[Data for this exercise Boundary: Start]

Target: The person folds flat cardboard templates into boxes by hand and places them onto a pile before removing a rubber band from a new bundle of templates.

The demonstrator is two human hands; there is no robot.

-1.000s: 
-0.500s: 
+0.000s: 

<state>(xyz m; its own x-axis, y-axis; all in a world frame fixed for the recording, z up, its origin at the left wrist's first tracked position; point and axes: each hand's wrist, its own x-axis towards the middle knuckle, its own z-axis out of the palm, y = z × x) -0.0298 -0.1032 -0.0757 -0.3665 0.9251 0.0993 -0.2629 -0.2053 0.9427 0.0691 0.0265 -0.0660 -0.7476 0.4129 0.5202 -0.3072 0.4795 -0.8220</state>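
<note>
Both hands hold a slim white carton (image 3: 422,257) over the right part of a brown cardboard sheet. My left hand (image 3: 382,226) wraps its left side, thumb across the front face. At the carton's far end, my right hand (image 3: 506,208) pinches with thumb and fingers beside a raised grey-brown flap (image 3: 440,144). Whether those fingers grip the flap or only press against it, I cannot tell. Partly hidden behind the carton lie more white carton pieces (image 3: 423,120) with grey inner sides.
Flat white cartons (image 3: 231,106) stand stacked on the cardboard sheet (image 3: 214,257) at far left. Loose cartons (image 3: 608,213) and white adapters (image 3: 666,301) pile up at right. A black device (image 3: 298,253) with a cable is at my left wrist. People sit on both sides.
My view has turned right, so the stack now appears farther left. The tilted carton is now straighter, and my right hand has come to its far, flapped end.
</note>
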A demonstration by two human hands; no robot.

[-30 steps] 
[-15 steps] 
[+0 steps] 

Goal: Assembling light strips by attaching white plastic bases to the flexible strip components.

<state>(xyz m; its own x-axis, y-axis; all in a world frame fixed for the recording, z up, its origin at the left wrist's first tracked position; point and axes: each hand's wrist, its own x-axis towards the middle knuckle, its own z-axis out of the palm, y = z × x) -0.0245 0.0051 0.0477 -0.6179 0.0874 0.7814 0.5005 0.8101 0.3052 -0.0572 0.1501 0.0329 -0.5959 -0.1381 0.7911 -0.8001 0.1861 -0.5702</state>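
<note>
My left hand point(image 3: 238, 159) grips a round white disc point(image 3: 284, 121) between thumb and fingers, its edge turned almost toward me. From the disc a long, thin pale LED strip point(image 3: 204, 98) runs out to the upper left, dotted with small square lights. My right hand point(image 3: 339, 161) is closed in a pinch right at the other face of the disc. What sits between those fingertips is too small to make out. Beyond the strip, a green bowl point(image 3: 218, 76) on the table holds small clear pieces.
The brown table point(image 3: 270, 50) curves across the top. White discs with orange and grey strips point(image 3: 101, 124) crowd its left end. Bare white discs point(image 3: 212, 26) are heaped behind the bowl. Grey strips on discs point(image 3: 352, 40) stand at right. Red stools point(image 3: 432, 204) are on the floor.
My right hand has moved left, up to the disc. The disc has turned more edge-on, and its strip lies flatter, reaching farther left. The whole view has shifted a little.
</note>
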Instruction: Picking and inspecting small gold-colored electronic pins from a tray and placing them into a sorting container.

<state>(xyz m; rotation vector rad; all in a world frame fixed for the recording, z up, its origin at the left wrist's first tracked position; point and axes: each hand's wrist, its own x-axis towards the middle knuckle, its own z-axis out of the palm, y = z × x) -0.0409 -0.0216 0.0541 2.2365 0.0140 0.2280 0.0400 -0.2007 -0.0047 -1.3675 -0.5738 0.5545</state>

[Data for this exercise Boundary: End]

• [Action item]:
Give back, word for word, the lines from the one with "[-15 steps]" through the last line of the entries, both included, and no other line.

• [Task answer]:
[-15 steps] 
[+0 steps] 

Goal: Assembling light strips by attaching white plastic bases to the flexible strip components.

<state>(xyz m; its own x-axis, y-axis; all in a world frame fixed for the recording, z up, its origin at the left wrist's first tracked position; point and axes: each hand's wrist, its own x-axis towards the middle knuckle, its own z-axis out of the palm, y = z × x) -0.0245 0.0051 0.0477 -0.6179 0.0874 0.7814 0.5005 0.8101 0.3052 -0.0572 0.1501 0.0329 -0.5959 -0.1381 0.7911 -0.8001 0.1861 -0.5702</state>
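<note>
My left hand point(image 3: 238, 159) grips a round white disc point(image 3: 284, 121) between thumb and fingers, its edge turned almost toward me. From the disc a long, thin pale LED strip point(image 3: 204, 98) runs out to the upper left, dotted with small square lights. My right hand point(image 3: 339, 161) is closed in a pinch right at the other face of the disc. What sits between those fingertips is too small to make out. Beyond the strip, a green bowl point(image 3: 218, 76) on the table holds small clear pieces.
The brown table point(image 3: 270, 50) curves across the top. White discs with orange and grey strips point(image 3: 101, 124) crowd its left end. Bare white discs point(image 3: 212, 26) are heaped behind the bowl. Grey strips on discs point(image 3: 352, 40) stand at right. Red stools point(image 3: 432, 204) are on the floor.
My right hand has moved left, up to the disc. The disc has turned more edge-on, and its strip lies flatter, reaching farther left. The whole view has shifted a little.
</note>
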Instruction: Picking and inspecting small gold-colored electronic pins from a tray and placing them into a sorting container.

<state>(xyz m; rotation vector rad; all in a world frame fixed for the recording, z up, its origin at the left wrist's first tracked position; point and axes: each hand's wrist, its own x-axis towards the middle knuckle, its own z-axis out of the palm, y = z × x) -0.0409 -0.0216 0.0541 2.2365 0.0140 0.2280 0.0400 -0.2007 -0.0047 -1.3675 -0.5738 0.5545</state>

The exercise requires no further answer.